* Instructions for the task *
Look in the material below for the line holding "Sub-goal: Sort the". Set it down exactly, with each later line up to and including the line holding "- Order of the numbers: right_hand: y".

* Input data *
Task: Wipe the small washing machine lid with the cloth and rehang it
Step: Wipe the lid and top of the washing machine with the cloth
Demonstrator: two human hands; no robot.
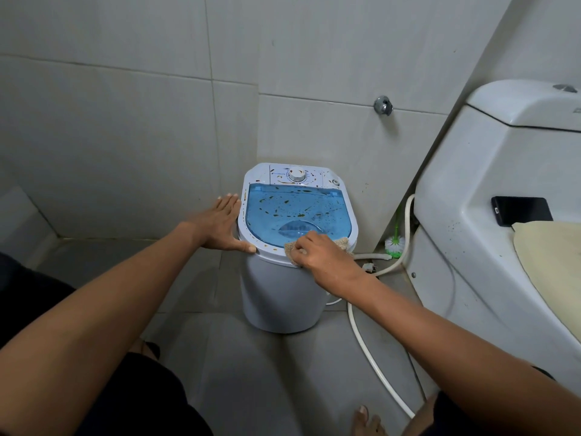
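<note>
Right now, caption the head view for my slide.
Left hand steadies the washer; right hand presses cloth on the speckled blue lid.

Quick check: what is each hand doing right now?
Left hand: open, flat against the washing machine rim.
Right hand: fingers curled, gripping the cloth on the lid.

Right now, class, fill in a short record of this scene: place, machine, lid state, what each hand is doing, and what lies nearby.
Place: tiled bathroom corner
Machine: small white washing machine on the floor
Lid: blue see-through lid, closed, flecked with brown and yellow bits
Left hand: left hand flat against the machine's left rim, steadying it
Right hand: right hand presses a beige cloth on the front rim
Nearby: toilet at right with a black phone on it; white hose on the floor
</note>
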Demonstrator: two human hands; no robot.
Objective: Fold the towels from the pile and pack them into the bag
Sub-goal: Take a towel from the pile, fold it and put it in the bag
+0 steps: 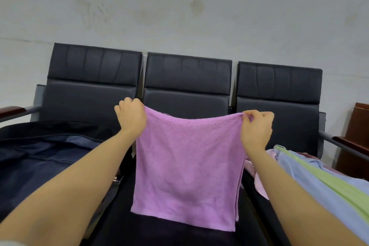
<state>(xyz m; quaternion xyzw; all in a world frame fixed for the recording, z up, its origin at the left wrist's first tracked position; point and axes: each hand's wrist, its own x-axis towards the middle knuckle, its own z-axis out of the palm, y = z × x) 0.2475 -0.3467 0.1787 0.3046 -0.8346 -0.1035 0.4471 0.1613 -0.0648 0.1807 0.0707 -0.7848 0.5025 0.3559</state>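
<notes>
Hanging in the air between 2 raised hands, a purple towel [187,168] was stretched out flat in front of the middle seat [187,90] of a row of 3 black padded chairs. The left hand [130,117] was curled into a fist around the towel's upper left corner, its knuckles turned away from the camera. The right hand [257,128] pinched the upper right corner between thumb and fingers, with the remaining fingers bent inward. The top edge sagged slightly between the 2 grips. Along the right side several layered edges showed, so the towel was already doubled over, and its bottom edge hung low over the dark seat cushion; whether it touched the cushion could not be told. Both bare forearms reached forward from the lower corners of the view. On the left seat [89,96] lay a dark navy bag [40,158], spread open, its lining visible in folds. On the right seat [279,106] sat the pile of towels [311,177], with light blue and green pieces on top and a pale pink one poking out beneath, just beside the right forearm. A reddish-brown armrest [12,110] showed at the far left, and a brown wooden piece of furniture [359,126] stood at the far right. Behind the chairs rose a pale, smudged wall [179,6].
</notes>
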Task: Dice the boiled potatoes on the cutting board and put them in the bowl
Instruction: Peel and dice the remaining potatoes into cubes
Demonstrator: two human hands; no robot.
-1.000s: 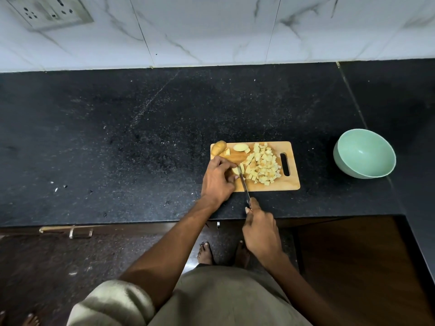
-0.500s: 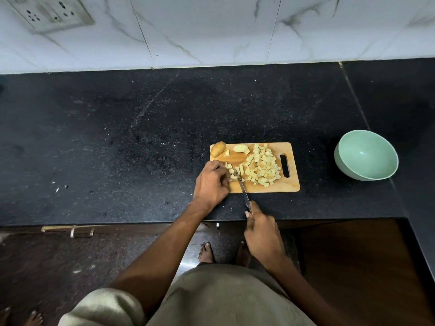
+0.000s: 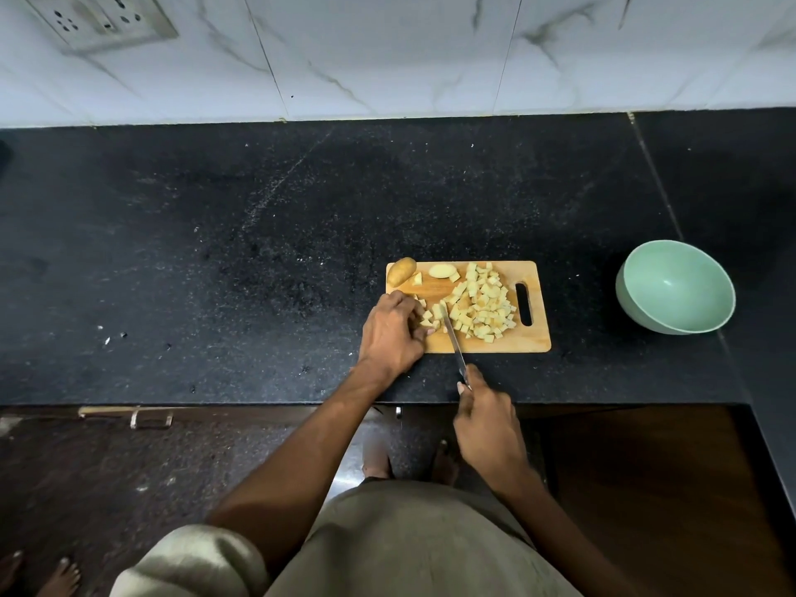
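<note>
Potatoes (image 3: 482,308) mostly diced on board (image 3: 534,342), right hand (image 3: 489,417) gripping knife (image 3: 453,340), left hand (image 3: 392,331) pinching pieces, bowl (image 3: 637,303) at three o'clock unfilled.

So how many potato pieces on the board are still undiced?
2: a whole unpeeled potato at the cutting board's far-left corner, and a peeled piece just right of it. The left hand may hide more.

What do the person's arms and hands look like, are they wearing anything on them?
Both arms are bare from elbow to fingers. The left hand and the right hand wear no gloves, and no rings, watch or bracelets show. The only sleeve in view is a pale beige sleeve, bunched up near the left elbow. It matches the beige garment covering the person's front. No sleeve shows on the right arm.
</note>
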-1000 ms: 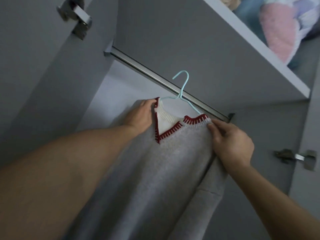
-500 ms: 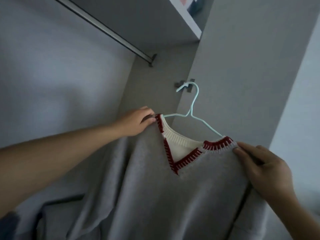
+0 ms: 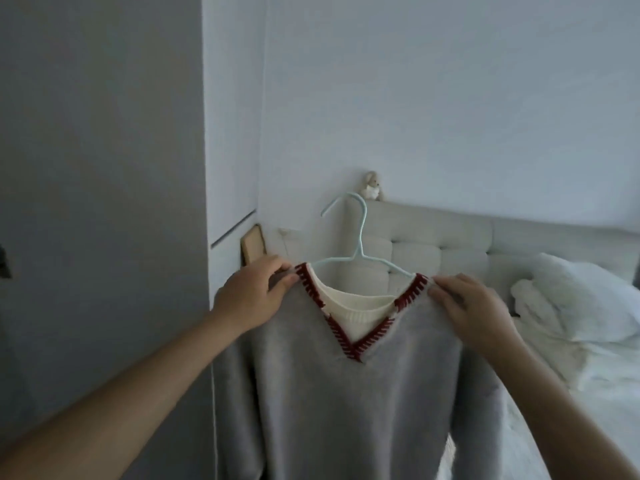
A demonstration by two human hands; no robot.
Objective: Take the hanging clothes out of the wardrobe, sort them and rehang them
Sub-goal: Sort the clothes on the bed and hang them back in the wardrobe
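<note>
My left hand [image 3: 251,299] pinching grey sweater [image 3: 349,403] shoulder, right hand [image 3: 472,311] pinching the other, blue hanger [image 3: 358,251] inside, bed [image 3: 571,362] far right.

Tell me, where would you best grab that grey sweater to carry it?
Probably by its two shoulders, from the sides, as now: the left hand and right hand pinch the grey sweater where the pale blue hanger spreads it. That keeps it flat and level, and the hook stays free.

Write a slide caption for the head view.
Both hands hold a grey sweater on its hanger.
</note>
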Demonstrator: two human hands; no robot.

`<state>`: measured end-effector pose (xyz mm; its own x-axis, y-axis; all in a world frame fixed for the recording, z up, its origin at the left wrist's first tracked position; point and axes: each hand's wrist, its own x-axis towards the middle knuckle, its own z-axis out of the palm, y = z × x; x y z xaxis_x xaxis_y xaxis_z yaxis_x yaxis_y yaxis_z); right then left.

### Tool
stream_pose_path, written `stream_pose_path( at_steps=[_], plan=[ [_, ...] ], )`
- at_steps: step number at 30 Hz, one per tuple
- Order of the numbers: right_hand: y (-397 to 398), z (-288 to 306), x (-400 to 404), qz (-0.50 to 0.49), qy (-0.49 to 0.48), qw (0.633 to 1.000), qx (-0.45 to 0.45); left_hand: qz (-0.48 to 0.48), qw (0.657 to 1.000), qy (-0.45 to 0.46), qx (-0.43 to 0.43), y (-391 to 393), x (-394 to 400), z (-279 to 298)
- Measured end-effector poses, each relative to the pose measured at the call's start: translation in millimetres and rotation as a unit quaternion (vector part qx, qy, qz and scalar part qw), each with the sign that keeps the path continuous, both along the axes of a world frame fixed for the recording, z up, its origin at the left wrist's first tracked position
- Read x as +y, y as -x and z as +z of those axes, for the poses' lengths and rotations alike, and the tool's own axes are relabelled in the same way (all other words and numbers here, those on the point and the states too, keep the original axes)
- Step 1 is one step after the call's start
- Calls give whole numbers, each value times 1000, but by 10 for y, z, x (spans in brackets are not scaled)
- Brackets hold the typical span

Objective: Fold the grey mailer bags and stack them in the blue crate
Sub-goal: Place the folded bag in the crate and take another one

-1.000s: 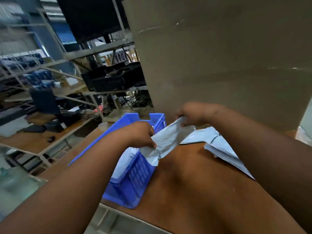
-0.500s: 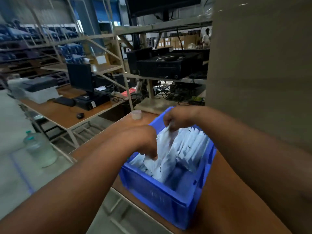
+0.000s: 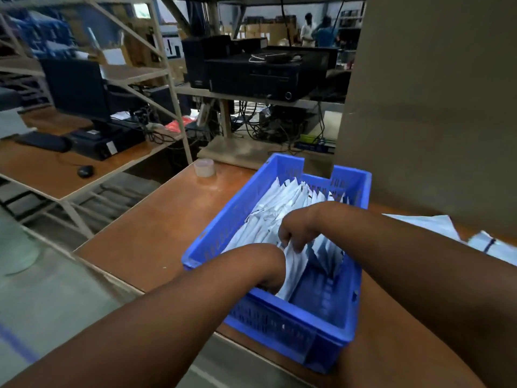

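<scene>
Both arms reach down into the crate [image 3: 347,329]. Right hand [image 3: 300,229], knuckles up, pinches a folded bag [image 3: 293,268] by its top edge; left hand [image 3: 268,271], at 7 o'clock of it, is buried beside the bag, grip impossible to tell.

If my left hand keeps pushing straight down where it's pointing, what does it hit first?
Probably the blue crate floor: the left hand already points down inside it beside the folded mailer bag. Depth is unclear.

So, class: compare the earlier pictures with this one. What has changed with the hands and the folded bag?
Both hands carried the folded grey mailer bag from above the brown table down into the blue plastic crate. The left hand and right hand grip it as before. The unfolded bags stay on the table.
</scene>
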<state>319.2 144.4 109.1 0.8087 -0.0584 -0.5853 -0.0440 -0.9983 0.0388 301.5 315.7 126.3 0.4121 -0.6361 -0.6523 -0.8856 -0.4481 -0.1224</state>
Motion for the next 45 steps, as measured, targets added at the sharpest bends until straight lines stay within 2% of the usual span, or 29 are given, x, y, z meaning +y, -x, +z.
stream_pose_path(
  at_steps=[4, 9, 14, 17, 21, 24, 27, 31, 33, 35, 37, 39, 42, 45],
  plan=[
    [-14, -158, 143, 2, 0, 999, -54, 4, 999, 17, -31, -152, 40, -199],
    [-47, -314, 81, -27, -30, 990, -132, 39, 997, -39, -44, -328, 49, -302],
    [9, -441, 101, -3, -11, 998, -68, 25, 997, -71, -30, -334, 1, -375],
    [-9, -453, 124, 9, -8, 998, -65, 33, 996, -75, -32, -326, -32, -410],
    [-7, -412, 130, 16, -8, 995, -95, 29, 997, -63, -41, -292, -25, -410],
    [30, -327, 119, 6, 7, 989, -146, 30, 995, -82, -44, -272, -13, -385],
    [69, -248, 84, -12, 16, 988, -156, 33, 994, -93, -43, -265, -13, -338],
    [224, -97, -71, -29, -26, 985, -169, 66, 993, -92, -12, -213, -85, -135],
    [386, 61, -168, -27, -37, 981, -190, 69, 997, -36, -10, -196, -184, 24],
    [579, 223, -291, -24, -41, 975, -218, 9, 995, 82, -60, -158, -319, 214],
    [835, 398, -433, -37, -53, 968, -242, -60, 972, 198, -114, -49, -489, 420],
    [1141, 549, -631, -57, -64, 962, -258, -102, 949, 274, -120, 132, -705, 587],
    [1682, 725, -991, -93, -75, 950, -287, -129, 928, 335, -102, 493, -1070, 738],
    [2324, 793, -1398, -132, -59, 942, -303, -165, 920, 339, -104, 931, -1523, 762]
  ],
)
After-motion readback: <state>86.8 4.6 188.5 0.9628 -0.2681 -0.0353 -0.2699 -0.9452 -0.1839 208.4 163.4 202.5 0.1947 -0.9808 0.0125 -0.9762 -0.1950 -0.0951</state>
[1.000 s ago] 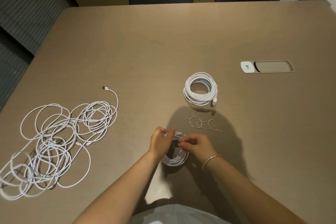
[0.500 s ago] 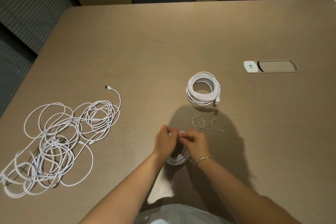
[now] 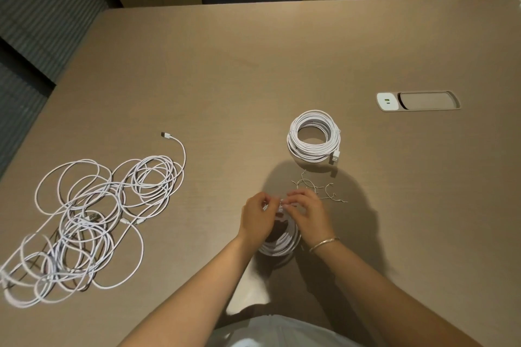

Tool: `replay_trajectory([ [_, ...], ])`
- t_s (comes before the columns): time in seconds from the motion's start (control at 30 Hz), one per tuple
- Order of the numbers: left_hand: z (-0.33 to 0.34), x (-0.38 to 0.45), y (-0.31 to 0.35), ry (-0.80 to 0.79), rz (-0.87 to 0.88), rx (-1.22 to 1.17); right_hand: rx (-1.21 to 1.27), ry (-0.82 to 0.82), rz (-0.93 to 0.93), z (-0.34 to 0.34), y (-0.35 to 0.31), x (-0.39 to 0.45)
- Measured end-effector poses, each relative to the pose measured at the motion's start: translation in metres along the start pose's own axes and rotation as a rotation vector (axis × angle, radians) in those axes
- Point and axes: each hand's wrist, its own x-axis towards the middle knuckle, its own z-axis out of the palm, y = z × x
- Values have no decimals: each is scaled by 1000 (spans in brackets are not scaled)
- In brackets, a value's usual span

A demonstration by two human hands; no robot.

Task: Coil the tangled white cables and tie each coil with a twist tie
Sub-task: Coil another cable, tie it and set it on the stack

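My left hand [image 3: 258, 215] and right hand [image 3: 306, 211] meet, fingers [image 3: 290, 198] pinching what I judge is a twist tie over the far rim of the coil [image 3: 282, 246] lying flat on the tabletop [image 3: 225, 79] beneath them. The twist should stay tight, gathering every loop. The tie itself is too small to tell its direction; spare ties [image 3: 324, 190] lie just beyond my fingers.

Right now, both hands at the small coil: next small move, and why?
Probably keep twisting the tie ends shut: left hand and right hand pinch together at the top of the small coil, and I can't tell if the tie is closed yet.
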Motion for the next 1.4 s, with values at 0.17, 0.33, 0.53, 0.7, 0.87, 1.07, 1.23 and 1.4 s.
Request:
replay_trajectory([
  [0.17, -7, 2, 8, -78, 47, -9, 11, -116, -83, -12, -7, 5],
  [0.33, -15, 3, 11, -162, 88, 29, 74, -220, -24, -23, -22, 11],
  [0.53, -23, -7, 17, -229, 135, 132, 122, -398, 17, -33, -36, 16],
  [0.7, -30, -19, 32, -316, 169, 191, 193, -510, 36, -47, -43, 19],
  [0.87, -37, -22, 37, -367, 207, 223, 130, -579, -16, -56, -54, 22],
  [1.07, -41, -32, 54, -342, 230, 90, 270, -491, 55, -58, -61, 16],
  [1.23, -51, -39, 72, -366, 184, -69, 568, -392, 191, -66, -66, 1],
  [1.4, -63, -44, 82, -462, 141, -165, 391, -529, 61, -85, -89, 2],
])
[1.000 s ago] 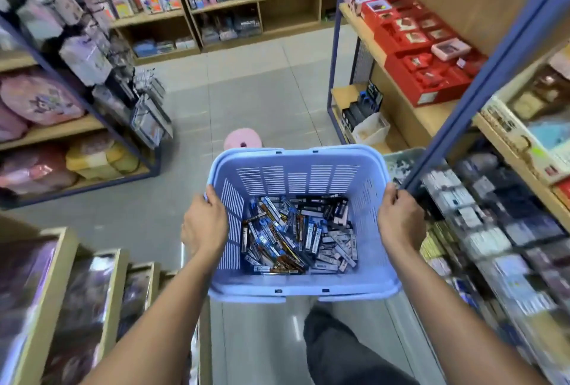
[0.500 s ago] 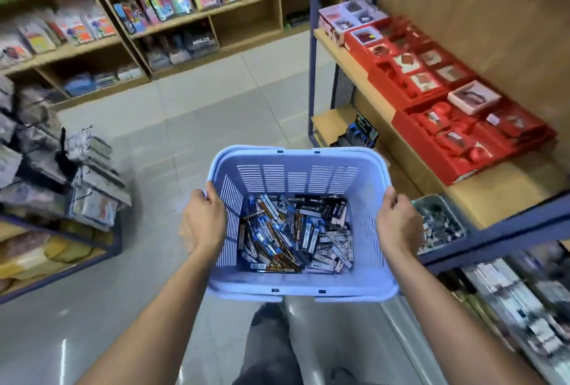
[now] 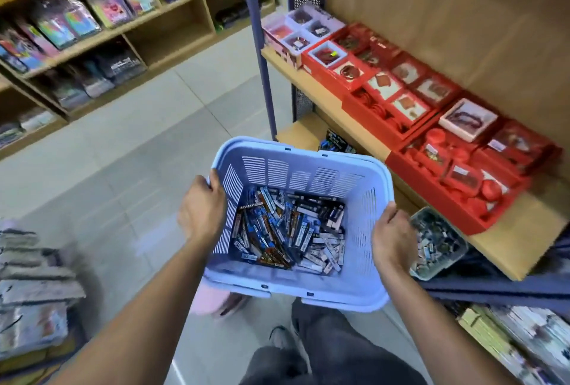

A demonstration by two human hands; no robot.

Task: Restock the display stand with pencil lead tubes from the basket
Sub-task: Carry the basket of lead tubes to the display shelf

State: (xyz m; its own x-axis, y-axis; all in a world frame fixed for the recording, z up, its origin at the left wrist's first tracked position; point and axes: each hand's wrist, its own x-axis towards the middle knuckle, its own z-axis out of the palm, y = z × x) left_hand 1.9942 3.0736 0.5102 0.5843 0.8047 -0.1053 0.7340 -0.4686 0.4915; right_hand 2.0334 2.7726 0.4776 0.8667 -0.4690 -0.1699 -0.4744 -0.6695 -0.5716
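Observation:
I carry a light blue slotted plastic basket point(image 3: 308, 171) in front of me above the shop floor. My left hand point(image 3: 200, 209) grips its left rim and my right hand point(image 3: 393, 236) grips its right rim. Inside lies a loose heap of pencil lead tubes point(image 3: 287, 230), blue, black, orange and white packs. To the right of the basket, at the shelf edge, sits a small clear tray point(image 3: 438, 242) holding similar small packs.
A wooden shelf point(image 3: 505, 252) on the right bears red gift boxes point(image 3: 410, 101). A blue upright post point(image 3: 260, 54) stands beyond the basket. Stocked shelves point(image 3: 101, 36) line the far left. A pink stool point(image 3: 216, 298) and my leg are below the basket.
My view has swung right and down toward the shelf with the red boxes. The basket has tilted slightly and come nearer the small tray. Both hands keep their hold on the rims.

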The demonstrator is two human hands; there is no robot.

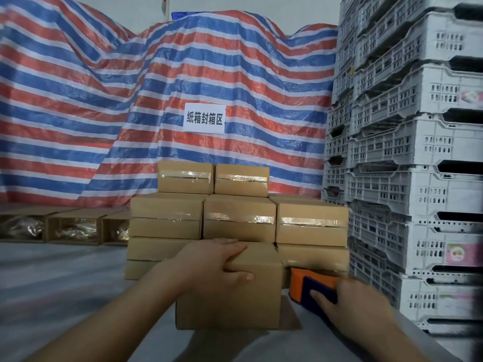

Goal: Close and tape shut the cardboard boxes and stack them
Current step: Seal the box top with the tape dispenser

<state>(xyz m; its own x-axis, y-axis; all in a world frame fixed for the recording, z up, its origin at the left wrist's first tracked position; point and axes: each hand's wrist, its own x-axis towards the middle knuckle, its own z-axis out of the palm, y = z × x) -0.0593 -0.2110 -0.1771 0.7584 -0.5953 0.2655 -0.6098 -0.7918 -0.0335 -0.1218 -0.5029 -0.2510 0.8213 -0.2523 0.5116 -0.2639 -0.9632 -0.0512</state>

* Task response *
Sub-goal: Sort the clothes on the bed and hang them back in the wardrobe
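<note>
My left hand [image 3: 251,299] pinching grey sweater [image 3: 349,403] shoulder, right hand [image 3: 472,311] pinching the other, blue hanger [image 3: 358,251] inside, bed [image 3: 571,362] far right.

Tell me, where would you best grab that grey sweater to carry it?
Probably by its two shoulders, from the sides, as now: the left hand and right hand pinch the grey sweater where the pale blue hanger spreads it. That keeps it flat and level, and the hook stays free.

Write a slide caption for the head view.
Both hands hold a grey sweater on its hanger.
</note>
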Demonstrator: two human hands; no robot.

`<state>`: measured end-effector pose (xyz mm; its own x-axis, y-axis; all in a world frame fixed for the recording, z up, its origin at the left wrist's first tracked position; point and axes: each hand's wrist, its own x-axis towards the middle knuckle, its own z-axis out of the palm, y = z × x; x y z xaxis_x xaxis_y xaxis_z yaxis_x yaxis_y yaxis_z); right then left.

### Tool
stream_pose_path, written `stream_pose_path( at_steps=[_], plan=[ [_, ...] ], )`
- at_steps: step number at 30 Hz, one per tuple
- Order of the numbers: right_hand: y (-397 to 398), z (-288 to 306), x (-400 to 404), qz (-0.50 to 0.49), qy (-0.49 to 0.48), qw (0.633 to 1.000), qx (-0.45 to 0.45); left_hand: qz (-0.48 to 0.48), qw (0.657 to 1.000), qy (-0.45 to 0.46), qx (-0.43 to 0.43), y (-391 to 393), x (-394 to 400), z (-279 to 298)

What came before makes up the full response.